[Stored data entries]

= = = = = = =

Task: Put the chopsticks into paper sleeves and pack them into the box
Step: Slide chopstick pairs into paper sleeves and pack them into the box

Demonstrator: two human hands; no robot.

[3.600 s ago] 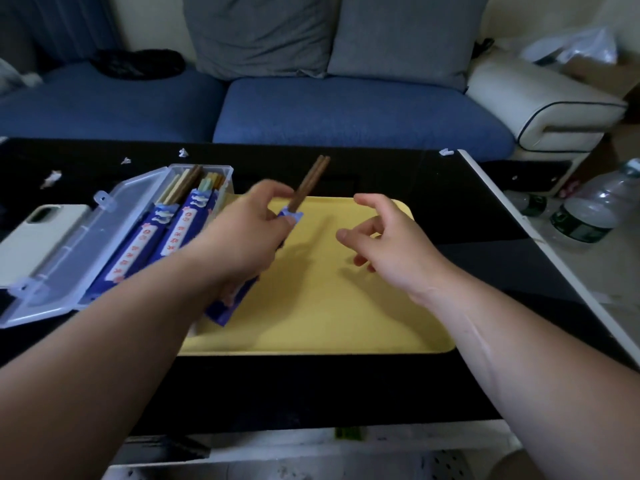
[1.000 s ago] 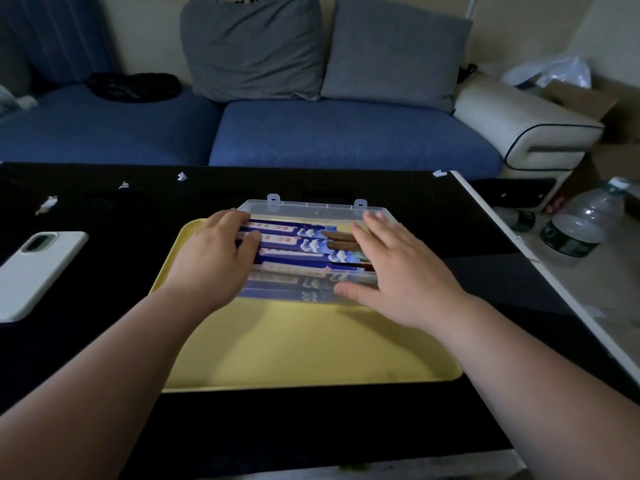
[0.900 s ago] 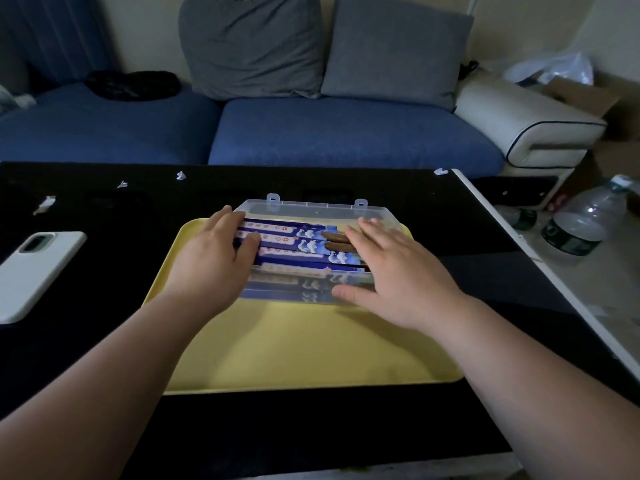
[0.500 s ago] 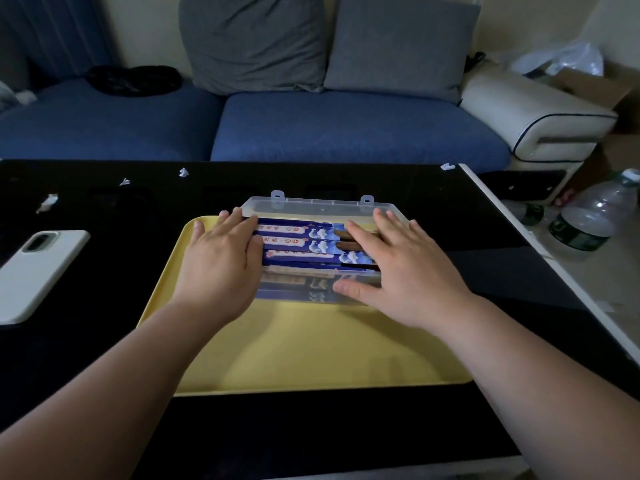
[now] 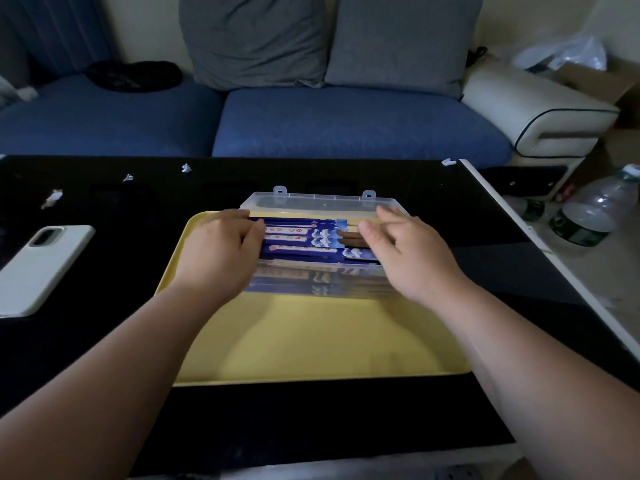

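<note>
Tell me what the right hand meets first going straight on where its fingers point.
The right hand lies over the clear box; going on, away and leftward, it likely meets the box's far latch-tab rim first. Depth is unclear.

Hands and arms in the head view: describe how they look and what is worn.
The left hand and right hand are bare; so are the left forearm and right forearm: no sleeves, gloves, rings, watch or bracelets show.

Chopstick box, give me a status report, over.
Left hand and right hand flat on the clear box, no grip. Sleeved chopsticks packed inside; box sits on the yellow tray. Nothing in the way.
</note>
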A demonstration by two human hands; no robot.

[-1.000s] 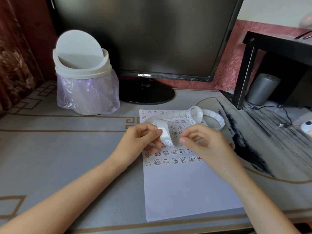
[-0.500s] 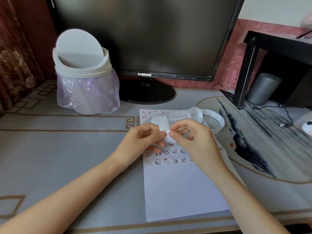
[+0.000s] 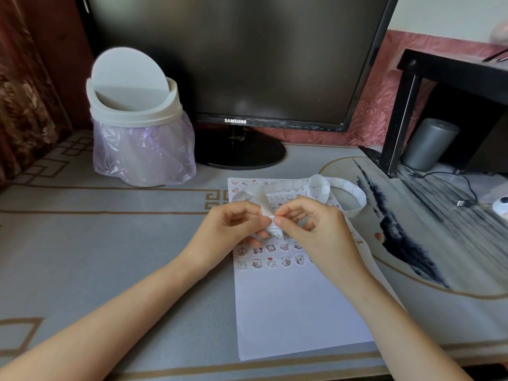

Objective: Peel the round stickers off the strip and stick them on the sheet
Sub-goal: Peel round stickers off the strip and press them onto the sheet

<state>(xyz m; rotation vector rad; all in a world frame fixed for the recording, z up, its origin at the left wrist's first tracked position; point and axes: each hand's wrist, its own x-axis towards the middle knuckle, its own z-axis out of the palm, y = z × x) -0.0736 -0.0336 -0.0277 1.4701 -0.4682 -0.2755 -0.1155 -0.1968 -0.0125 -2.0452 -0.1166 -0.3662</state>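
Note:
A white sheet (image 3: 297,312) lies on the desk in front of me, its upper half filled with rows of small cartoon stickers (image 3: 270,262). A long white sticker strip (image 3: 354,198) curls in loops over the sheet's top right corner. My left hand (image 3: 231,232) pinches the strip's near end above the sheet. My right hand (image 3: 313,229) meets it from the right, its thumb and forefinger pinching at the strip's edge. The sticker between the fingertips is too small to make out.
A white swing-lid bin (image 3: 137,127) with a purple bag stands at the back left. A black monitor (image 3: 233,59) is behind the sheet. At the right are a black shelf (image 3: 450,78), a grey cylinder (image 3: 428,144) and a cable (image 3: 464,188).
My right hand came in from the right of the strip to meet my left hand. Both hands now pinch the strip's end together, and the strip's near loop has flattened.

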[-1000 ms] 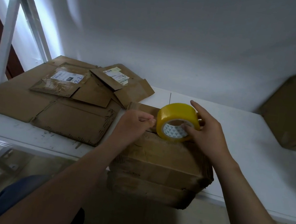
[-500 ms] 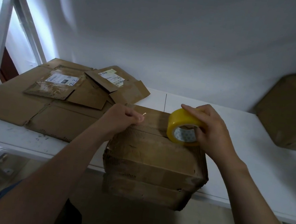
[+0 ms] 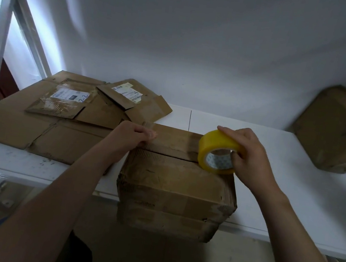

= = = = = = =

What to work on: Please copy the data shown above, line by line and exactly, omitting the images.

Task result:
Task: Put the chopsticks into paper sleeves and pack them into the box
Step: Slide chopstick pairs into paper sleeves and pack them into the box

Demonstrator: two human hands; no robot.

[3.600 s ago] 
[1.000 s ago] 
[0.900 s ago] 
[0.500 s ago] 
[now] 

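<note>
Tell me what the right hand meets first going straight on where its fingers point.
The right hand lies over the clear box; going on, away and leftward, it likely meets the box's far latch-tab rim first. Depth is unclear.

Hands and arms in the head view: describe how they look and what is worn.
The left hand and right hand are bare; so are the left forearm and right forearm: no sleeves, gloves, rings, watch or bracelets show.

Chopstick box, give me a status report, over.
Left hand and right hand flat on the clear box, no grip. Sleeved chopsticks packed inside; box sits on the yellow tray. Nothing in the way.
</note>
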A demonstration by two human hands; no robot.

[-1.000s] 
[-0.500s] 
[+0.000s] 

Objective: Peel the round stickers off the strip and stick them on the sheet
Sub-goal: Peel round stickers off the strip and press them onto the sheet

<state>(xyz m; rotation vector rad; all in a world frame fixed for the recording, z up, its origin at the left wrist's first tracked position; point and axes: each hand's wrist, its own x-axis towards the middle knuckle, its own z-axis out of the palm, y = z × x) -0.0736 -0.0336 -0.0277 1.4701 -0.4682 -0.2755 -0.1155 -0.1968 -0.0125 -2.0452 -0.1166 -0.3662</state>
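Note:
A white sheet (image 3: 297,312) lies on the desk in front of me, its upper half filled with rows of small cartoon stickers (image 3: 270,262). A long white sticker strip (image 3: 354,198) curls in loops over the sheet's top right corner. My left hand (image 3: 231,232) pinches the strip's near end above the sheet. My right hand (image 3: 313,229) meets it from the right, its thumb and forefinger pinching at the strip's edge. The sticker between the fingertips is too small to make out.
A white swing-lid bin (image 3: 137,127) with a purple bag stands at the back left. A black monitor (image 3: 233,59) is behind the sheet. At the right are a black shelf (image 3: 450,78), a grey cylinder (image 3: 428,144) and a cable (image 3: 464,188).
My right hand came in from the right of the strip to meet my left hand. Both hands now pinch the strip's end together, and the strip's near loop has flattened.
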
[-1000 ms] 
[-500 ms] 
[+0 ms] 

The exercise requires no further output.